Senior Vice President, Business Development, Program and Alliance Management
Daniel L. Ripley has served as our Senior Vice President, Business Development, Program and Alliance Management since February 2017. He previously served as our Vice President, Business Development and Program Management, since October 2014, and joined us as Senior Director, Head of Corporate Development in July 2012. Mr. Ripley has 20 years of integrated business development experience in the initiation and execution of strategic business transactions in emerging growth life science companies. He has led licensing, commercial analysis, partnering initiatives, and intellectual property enforcement to drive business development of early-to-late stage products in a wide variety of therapeutic areas and technologies. Mr. Ripley served as Senior Director of Business Development at Apricus Biosciences from 2011 through 2012, and prior to that was a senior business development consultant to biotechnology companies in the San Diego area from 2010 through 2011, Vice President of Business Development at BioBlocks, Inc. from 2009 through 2010, Senior Director, Head of Business Development at Kalypsys, Inc. from 2006 through 2008, Director of Business Development at Isis Pharmaceuticals from 2000 through 2006, and Director of Business Development at The Immune Response Corporation, Inc., from 1997 to 2000. During this timeframe, he executed multiple licensing and drug discovery collaborations with pharmaceutical and biotechnology companies that included Pfizer, Oncogenex, Alnylam, Amgen, GSK, Sanofi, and Alcon. Mr. Ripley holds an M.B.A. with an emphasis in Finance and a B.S. in Microbiology, both from San Diego State University.
Michelle L. Vandertie
Vice President, Finance
Michelle L. Vandertie has served as our Vice President, Finance since March 2016. Ms.
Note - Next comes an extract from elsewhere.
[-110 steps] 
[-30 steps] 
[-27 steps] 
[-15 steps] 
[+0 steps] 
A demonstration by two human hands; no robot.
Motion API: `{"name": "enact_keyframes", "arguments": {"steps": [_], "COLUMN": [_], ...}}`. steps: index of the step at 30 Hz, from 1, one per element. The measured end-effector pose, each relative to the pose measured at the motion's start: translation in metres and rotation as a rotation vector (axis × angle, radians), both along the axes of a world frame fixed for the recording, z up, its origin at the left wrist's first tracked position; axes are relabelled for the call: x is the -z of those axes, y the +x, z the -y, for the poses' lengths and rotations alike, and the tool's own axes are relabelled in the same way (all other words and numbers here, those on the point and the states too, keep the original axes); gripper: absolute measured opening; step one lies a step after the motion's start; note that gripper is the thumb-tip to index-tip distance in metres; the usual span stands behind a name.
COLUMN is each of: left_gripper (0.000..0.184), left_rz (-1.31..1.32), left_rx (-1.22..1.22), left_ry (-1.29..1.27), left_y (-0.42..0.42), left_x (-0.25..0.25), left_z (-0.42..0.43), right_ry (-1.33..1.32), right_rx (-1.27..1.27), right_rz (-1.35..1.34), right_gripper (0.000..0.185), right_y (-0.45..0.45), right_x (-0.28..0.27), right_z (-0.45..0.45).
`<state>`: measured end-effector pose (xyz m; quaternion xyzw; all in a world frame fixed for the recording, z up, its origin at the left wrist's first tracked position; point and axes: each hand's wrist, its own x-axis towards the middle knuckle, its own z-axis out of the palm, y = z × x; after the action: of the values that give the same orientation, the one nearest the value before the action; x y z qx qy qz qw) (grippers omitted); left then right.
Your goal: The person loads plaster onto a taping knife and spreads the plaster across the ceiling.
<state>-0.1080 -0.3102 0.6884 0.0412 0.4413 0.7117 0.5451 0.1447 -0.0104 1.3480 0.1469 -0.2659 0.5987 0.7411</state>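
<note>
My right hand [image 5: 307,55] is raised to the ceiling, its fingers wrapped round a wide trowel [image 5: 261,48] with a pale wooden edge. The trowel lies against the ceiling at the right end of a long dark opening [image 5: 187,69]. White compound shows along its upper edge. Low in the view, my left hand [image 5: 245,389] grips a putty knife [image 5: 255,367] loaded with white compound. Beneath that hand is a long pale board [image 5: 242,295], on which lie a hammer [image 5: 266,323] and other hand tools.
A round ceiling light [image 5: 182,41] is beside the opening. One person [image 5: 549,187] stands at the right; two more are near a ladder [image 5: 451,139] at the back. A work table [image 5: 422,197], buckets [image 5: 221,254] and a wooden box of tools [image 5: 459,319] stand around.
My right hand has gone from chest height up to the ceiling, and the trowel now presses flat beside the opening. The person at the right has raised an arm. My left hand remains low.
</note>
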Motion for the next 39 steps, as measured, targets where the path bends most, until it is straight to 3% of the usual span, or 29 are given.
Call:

Vandertie served as our Corporate Controller from October 2007 through March 2016 and accounting consultant from January 2007 through October 2007. Ms. Vandertie has over 20 years of experience in the biotechnology industry. She served in senior financial consulting roles at several companies from 2002 to 2008. From 1998 to 2004, Ms. Vandertie held various positions, including Chief Financial Officer, at Althea Technologies Inc., which was acquired by Ajinomoto Co. in 2013. She held the position of Corporate Controller at Vical Incorporated, a publicly traded biotechnology company, from 1993 to 1997. From 1990 to 1993, Ms. Vandertie held the position of Corporate Controller at California Structures, a real estate development company. She served as an auditor with Ernst & Young from 1987 to 1990. Ms. Vandertie received her B.S. degree from the University of Northern Colorado.